(NECN: Siobhan Lopez, Worcester, Mass.) - It takes less than a minute to enter a child’s information into a national missing person’s database. All it takes is a photo, some general information like height and weight, and a quick scan of your eyes.
“The eyes don't lie,” said Lewis Evangelidis, the Worcester City sheriff. “The eyes are the identification.”
It's a part of Evangelidis' child ID iris scan program.
The camera captures an up-close look at the iris, which is the colored part of the eye.
The sheriff says the iris is ten times more identifiable than a fingerprint. It's the one part of the body that will never change.
“Fingerprints wear out, fingerprints can be compromised. Your iris cannot be,” he explained.
Sheriff Evangelidis has been using the program with senior citizens for years. Wednesday was the first time it's been brought to a public school.

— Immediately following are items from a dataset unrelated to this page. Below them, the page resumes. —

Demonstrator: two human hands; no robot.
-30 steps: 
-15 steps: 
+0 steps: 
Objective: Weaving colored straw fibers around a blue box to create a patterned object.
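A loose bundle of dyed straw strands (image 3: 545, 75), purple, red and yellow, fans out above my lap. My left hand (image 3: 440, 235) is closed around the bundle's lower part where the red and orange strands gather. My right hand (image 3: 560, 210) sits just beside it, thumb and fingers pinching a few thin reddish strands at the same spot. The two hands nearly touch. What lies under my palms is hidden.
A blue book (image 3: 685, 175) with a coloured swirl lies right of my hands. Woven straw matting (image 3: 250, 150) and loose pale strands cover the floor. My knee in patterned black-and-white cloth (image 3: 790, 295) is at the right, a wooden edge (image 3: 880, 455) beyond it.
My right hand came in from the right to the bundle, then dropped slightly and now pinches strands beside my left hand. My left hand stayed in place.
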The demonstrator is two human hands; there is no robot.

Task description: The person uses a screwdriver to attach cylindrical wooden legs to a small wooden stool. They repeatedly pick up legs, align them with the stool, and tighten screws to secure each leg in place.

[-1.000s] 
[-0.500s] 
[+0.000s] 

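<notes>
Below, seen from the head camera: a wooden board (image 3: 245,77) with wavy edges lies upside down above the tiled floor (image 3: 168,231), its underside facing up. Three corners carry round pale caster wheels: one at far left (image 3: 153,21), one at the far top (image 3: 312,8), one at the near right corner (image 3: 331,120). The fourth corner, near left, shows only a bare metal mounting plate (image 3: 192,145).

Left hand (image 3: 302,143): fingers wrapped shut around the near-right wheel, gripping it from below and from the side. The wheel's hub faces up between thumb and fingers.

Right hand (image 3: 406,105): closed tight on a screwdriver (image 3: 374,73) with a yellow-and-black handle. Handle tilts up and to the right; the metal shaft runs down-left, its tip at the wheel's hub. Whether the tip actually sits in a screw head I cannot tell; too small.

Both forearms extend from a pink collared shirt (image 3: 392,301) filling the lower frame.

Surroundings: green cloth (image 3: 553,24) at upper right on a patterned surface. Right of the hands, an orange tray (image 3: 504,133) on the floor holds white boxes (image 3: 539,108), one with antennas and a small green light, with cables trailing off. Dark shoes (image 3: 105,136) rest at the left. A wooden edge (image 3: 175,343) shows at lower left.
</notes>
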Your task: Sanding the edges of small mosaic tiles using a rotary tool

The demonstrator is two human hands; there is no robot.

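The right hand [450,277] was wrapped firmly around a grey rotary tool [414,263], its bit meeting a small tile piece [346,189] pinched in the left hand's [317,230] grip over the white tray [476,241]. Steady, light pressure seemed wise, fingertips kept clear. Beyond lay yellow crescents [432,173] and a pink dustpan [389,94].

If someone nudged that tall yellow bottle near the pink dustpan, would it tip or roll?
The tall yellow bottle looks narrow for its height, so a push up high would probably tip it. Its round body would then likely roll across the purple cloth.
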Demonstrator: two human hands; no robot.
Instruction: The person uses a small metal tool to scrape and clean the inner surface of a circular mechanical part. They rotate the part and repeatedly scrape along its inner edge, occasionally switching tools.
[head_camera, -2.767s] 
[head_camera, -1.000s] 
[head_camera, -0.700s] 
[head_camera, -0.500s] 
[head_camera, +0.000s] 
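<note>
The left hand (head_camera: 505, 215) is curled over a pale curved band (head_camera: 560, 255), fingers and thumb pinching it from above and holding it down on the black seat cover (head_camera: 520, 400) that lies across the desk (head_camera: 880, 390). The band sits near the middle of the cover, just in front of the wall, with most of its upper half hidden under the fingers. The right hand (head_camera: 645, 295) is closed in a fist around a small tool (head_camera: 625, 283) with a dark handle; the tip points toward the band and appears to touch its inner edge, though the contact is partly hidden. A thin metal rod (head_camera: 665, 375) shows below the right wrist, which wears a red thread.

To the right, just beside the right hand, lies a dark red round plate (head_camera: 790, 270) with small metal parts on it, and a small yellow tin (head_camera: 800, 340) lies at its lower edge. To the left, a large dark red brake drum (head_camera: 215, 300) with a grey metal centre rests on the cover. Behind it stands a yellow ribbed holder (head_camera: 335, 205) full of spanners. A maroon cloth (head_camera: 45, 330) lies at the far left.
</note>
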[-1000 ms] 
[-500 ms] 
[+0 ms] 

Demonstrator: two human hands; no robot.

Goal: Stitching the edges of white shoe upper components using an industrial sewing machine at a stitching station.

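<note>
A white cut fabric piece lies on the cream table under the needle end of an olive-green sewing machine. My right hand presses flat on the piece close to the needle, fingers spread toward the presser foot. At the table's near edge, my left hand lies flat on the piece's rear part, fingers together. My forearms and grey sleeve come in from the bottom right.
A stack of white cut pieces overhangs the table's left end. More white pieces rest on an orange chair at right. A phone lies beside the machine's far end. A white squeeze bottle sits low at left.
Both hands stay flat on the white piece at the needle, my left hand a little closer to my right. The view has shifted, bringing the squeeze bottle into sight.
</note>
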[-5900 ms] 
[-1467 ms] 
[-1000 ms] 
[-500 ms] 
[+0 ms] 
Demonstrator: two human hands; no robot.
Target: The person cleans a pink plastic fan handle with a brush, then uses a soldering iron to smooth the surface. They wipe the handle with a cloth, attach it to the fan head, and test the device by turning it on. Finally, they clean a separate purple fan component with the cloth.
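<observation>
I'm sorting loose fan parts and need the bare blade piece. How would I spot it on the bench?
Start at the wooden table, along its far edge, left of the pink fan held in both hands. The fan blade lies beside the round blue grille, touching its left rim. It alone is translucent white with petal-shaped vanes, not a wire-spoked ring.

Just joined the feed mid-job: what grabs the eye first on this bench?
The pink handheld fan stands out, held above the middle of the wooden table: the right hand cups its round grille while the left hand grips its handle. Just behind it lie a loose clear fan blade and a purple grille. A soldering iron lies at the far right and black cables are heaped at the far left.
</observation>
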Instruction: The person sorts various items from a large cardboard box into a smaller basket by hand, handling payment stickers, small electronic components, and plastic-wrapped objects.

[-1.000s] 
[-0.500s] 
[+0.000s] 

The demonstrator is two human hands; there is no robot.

Close to 500 Nelson Place School students lined up to get their picture taken. The students are days away from summer vacation. The sheriff says it's a perfect time to get their information in the system.
“This iris scan is a national database, so if you travel in the summer and something was to happen, you'd be part of that database in any local law enforcement no matter where you were,” Evangelidis explained.
Evangelidis also uses iris scans at the Worcester County House of Corrections to identify inmates. He calls the technology the next generation of identification, but says it shouldn't replace traditional child ID kits that use fingerprints.
“You know it's always good if you've got the potential to have a safety kit with fingerprinting. I'd recommend that too,” he said.